▶ [What the task asks]
There are pictures in the records below; leave them out and set down exactly the lines from the one holding "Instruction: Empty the" through the one holding "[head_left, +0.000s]".

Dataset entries
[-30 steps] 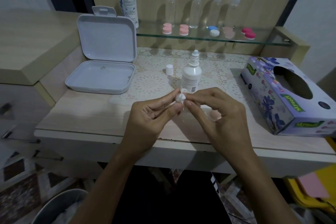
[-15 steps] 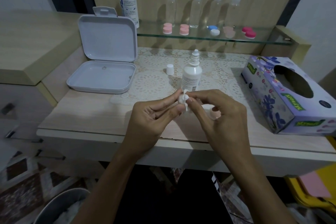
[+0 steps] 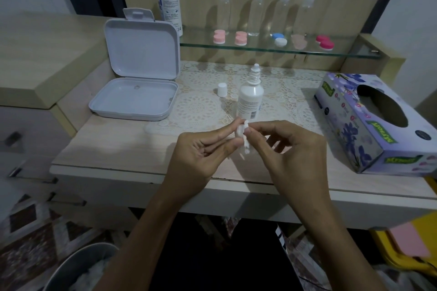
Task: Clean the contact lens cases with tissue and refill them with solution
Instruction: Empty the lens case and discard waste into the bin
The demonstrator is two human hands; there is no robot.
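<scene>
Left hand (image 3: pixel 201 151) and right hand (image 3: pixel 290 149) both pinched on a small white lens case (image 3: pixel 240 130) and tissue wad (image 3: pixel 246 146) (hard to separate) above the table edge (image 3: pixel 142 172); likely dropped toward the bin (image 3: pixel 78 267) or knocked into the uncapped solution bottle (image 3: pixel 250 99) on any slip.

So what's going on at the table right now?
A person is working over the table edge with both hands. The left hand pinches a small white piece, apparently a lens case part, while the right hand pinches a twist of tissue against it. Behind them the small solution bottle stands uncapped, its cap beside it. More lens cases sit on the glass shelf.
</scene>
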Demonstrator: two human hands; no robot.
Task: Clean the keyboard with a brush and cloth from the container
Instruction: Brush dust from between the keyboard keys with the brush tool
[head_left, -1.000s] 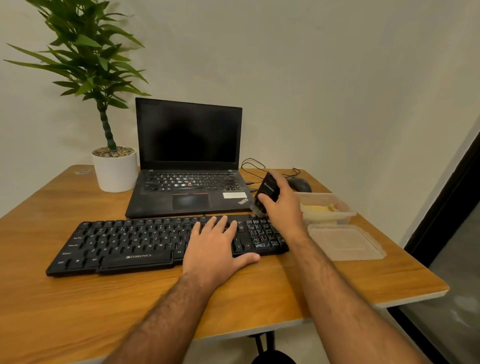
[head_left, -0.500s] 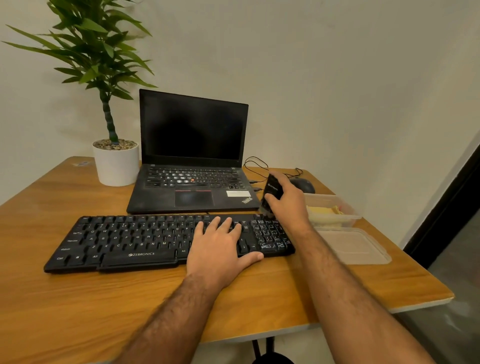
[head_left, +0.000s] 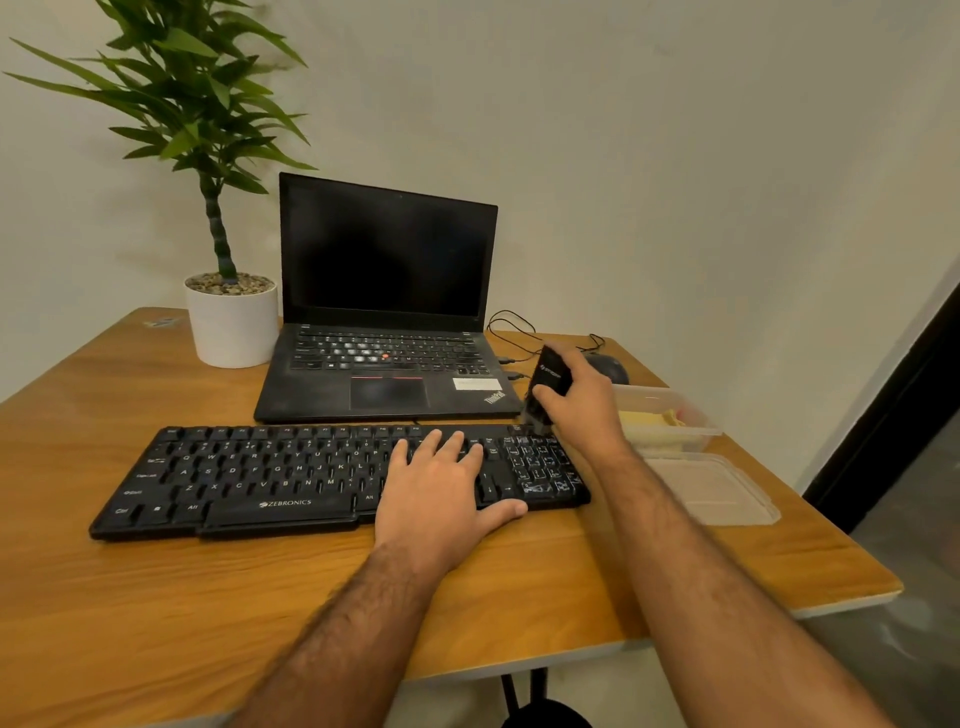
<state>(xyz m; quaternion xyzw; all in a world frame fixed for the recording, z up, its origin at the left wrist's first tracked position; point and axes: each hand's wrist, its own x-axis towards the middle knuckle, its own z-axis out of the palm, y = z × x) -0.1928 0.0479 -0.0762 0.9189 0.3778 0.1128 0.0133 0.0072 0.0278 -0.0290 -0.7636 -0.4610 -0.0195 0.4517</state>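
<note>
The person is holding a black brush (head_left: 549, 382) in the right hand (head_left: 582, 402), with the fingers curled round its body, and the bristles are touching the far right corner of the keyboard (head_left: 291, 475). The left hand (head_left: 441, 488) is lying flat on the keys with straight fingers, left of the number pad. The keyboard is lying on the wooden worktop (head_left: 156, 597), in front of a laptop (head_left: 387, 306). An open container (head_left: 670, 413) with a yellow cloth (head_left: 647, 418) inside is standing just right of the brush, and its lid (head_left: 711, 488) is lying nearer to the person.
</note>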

▶ [Final answer]
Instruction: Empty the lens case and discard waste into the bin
The demonstrator is two human hands; there is no robot.
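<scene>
Left hand (image 3: pixel 201 151) and right hand (image 3: pixel 290 149) both pinched on a small white lens case (image 3: pixel 240 130) and tissue wad (image 3: pixel 246 146) (hard to separate) above the table edge (image 3: pixel 142 172); likely dropped toward the bin (image 3: pixel 78 267) or knocked into the uncapped solution bottle (image 3: pixel 250 99) on any slip.

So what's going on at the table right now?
A person is working over the table edge with both hands. The left hand pinches a small white piece, apparently a lens case part, while the right hand pinches a twist of tissue against it. Behind them the small solution bottle stands uncapped, its cap beside it. More lens cases sit on the glass shelf.
</scene>
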Demonstrator: two human hands; no robot.
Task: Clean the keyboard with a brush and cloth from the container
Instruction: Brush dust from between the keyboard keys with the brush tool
[head_left, -1.000s] 
[head_left, -0.500s] 
[head_left, +0.000s] 

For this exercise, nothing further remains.